Voltage Park Logo

Voltage Park

Site Reliability Engineer

Sorry, this job was removed at 06:10 p.m. (PST) on Thursday, Mar 13, 2025
Remote
2 Locations
140K-180K Annually
Remote
2 Locations
140K-180K Annually

Voltage Park’s mission is to make AI infrastructure accessible to all. Today, we own 24,000+ H100s and operate 7+ data-centers across the US. We serve customers of all sizes, from small research labs to large enterprises. As part of this effort, we’re hiring a Site Reliability Engineer to be responsible for building out and operating our core infrastructure, including bare metal provisioning, telemetry, storage, and container / VM orchestration. 

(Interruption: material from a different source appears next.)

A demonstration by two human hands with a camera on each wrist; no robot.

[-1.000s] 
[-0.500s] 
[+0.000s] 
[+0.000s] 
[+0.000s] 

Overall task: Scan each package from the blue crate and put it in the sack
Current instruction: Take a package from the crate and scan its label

To succeed in this role, you will need to be comfortable owning the care and feeding of thousands of GPU servers and related support infrastructure, including logging, analytics, automations, testing, and SOPs. You’ll play a pivotal role as a member of the team, responsible for bringing a substantial amount of infrastructure online across multiple data centers. You’ll also have an important role in defining the company’s culture and ensuring mission success.

This is a fully remote role, however some overlap with core PST work hours is required. You must be located in the United States, and we are unable to provide visa sponsorship at this time.

Responsibilities

  • At the direction of the Manager of Site Reliability Engineering, design, build, and roll out new platforms and patterns to minimize incidents and enable customer facing and internal features.

  • Deploy updates and improvements to support both Voltage Park’s internal and end customer use cases.

  • Collaborate with colleagues in network engineering, software development, and customer support in a flat organization.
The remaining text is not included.